What is scholarship?

    Carl Mosser’s definition:

    Scholarship is the product of a certain kind of activity.  This activity can be done poorly or well, with varying degrees of precision and exhaustiveness, and by minds of varying cognitive abilities.  This results in qualitative differences in scholarship so that one can speak in terms of a continuum of bad, mediocre, good and excellent scholarship.

    Pseudo-scholarship is the product of different kinds of activity but gives the impression that it is the product of scholarly activity.  Admittedly, drawing sharp lines of demarcation between poor scholarship and pseudo-scholarship can be difficult.  But this is no more a good reason for rejecting the distinction than evening and morning are good reasons for rejecting the distinction between day and night.

    What is scholarly activity?  I don’t think anything like a list of necessary and sufficient conditions can be given.  Perhaps a basic working definition is that doing scholarship is to “openly study some issue or set of issues.”  This open study is characterized by such things as: investigation of evidence pertaining to specific issues to see what knowledge can be gained about those issues, a careful and controlled analysis of the evidence, a realization that evidence is sometimes ambiguous and open to multiple plausible interpretations that need to be considered, entering a critical but charitable dialogue with others who have investigated the same issues (past or present) to gain insights and correct errors, and constructing plausible hypotheses and cogent arguments.
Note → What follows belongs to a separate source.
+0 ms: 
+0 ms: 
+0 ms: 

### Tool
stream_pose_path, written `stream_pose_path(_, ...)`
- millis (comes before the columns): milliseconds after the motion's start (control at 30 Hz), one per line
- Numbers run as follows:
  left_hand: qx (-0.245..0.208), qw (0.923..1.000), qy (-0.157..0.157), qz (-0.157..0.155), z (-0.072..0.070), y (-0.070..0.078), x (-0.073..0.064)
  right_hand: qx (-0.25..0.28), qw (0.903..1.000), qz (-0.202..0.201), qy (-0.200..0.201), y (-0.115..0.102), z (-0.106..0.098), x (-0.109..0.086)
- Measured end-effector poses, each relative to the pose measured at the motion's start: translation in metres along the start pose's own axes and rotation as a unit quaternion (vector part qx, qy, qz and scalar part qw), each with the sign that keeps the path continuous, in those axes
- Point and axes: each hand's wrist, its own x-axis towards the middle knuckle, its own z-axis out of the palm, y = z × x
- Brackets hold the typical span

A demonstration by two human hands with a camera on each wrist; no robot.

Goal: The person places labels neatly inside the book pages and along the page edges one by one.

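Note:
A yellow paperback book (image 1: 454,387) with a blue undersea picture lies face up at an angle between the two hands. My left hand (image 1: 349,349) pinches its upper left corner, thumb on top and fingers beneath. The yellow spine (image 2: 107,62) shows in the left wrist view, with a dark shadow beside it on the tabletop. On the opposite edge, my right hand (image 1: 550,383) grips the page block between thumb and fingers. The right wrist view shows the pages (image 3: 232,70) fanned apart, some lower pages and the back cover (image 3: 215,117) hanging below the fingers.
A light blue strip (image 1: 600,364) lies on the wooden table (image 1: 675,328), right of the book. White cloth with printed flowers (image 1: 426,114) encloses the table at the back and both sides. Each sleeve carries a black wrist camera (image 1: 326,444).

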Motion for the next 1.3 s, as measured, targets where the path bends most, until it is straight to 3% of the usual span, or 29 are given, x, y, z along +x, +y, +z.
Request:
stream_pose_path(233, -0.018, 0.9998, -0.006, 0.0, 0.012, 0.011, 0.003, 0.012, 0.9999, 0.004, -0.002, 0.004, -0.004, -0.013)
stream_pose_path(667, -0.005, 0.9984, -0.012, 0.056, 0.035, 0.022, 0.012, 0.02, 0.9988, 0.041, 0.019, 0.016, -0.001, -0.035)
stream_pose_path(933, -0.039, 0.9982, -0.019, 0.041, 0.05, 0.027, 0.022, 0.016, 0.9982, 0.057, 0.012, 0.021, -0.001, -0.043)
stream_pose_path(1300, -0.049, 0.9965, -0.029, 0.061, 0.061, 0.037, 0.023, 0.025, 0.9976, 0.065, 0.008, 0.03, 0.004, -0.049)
    Furthermore, this activity is requires one to reject epistemological dogmatism.  He/she recognizes that the results of the investigation cannot be determined before the evidence has actually been looked at and analyzed.  He/she recognizes that his/her preferred theories and positions must be adjusted in light of the full body of evidence and argumentation. He/she is committed to fairly representing and responsibly engaging the views of others.  He/she seeks to handle the primary and secondary literature in a responsible and critical manner.

    The academic community has developed a number of practices designed to safeguard the integrity of the scholarly activity.  Most noticeably, this results in the use of precise technical terminology and the following of certain conventions when research is published.  For example, quoting authorities in a field, including bibliographical footnotes to the relevant literature one has consulted, using precise technical terminology are designed to help ensure that an author has engaged in the scholarly activity at some level (even if poorly).  However, the presence of these trappings of scholarship do not guarantee that this has in fact occurred. Thus, behind the scenes publishing houses employ editors and editorial boards that review the material they publish, journals have recognized scholars review articles being considered for publication, etc.

    Pseudo-scholarship is what we get when somebody employs (usually quite heavily) the trappings of scholarship–quotations, footnotes, technical terms, etc.–without really having engaged in the scholarly activity.  I suspect that it could be a product of several different activities, some malicious and others entirely well-meaning.

    The person who produces pseudo-scholarship confuses the trappings of scholarship with scholarship.  And they produce things that on the surface look like scholarship but really are not.  To do this requires that a kind of superficial research is done–one has to look up books in the library, consult lexicons, look up references to ancient texts, etc.  But the writer has not really investigated the issues being discussed in anything approaching a responsible manner.  The issues haven’t really been studied and considered–the answers were all known at the beginning.

    One of the most common signs of pseudo-scholarship is that primary and secondary literature is not handled responsibly or critically.  For the most part literature is simply culled for quotations that appear to bolster one’s polemical claims.  There is an evident inability to discern qualitative differences between sources.  There is a lack of critical engagement with the sources–everything that appears to favor one’s point is taken as reliable.
    Lastly, it should be noted that doing scholarship does not depend on having academic degrees.  Someone with a very limited education can learn to engage in the scholarly activity and even to do it well.  Most people without a formal education cannot achieve this on their own, but it can and is done by a few.  Formal education is a process whereby one is given instruction, resources, opportunities to practice and correction.  It is right to assume that the person who has made it through this process will have some capacity to do scholarship (especially if they have earned graduate degrees).  But the process cannot guarantee the outcome and the having of degrees does not guarantee that one is capable of doing scholarship or doing it well.